- **Work to complete**: Output only the lines below from the one containing "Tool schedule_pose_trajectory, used" to the one containing "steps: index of", exactly as written, both ends kept.

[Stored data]

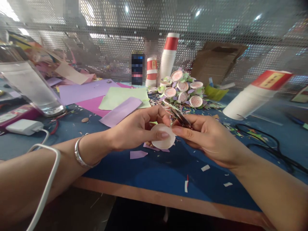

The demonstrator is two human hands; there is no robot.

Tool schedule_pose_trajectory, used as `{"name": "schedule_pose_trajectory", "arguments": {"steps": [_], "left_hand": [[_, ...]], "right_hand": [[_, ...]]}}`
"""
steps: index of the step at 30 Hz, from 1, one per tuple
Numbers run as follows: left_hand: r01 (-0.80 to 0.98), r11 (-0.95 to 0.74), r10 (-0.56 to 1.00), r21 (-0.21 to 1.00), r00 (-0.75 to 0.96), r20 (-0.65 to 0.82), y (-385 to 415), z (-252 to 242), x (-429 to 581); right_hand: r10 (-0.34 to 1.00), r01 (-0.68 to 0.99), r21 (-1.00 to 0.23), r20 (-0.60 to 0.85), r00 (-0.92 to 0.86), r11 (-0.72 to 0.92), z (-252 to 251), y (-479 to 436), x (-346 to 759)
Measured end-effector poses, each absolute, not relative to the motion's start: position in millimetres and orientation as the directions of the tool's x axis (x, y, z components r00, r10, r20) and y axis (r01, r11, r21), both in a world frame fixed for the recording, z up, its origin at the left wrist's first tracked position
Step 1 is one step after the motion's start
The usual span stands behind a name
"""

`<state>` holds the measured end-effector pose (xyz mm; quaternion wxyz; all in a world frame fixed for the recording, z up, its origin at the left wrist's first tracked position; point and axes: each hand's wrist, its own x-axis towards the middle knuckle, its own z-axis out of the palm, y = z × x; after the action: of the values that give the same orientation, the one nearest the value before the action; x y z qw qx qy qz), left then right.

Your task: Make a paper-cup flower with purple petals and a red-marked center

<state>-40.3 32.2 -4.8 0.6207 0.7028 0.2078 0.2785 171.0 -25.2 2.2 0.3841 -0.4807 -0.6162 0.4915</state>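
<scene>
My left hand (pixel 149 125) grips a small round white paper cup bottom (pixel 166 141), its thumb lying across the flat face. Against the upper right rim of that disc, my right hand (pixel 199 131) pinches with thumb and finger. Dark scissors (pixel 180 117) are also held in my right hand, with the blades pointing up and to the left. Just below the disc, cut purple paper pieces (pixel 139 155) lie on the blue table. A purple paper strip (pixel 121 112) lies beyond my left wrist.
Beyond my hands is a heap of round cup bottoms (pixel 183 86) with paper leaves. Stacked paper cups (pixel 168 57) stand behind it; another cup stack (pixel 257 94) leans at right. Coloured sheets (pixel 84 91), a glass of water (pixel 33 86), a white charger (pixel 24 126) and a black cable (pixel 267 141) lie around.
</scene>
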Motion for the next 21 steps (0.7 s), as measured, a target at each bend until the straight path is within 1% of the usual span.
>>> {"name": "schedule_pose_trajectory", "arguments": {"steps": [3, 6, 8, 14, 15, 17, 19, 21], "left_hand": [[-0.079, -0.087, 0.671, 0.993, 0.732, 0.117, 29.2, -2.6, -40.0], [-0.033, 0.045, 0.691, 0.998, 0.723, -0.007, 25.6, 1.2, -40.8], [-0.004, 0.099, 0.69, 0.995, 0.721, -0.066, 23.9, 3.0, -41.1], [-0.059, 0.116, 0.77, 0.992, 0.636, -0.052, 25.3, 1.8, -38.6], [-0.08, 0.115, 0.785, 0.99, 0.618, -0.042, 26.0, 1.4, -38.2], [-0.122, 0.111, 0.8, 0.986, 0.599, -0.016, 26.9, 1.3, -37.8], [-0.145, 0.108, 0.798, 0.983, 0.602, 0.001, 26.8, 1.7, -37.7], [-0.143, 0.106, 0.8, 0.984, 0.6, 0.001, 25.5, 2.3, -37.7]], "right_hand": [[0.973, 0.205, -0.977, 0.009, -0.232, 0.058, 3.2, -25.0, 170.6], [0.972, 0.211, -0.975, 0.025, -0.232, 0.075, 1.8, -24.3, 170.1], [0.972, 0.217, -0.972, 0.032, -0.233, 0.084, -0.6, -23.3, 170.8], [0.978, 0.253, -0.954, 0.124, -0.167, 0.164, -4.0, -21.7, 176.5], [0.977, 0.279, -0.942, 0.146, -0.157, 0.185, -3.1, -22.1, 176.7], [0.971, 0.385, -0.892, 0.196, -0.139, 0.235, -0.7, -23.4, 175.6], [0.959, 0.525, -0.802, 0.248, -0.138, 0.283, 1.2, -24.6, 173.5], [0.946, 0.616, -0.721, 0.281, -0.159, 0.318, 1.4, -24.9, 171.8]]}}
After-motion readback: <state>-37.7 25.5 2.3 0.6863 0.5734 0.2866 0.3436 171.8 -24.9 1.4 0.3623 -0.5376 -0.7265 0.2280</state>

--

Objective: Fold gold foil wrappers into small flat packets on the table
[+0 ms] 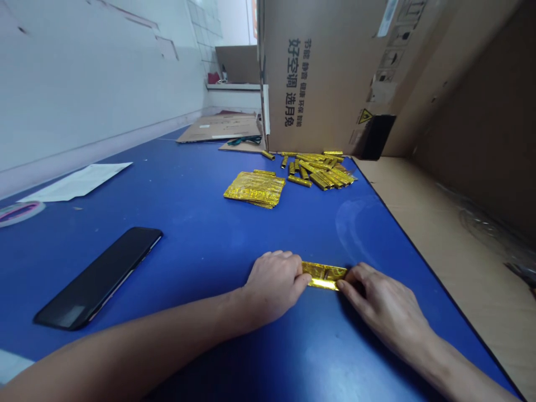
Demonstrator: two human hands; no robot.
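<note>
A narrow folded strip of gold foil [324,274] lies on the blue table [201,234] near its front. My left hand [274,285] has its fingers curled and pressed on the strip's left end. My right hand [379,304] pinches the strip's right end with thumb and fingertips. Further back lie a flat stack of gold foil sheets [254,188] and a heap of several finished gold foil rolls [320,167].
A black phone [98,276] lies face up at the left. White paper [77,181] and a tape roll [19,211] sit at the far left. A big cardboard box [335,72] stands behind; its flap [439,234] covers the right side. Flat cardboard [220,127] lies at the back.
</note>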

- **Response**:
Tool schedule_pose_trajectory, used as `{"name": "schedule_pose_trajectory", "arguments": {"steps": [_], "left_hand": [[_, ...]], "right_hand": [[_, ...]]}}`
"""
steps: index of the step at 30 Hz, from 1, one per tuple

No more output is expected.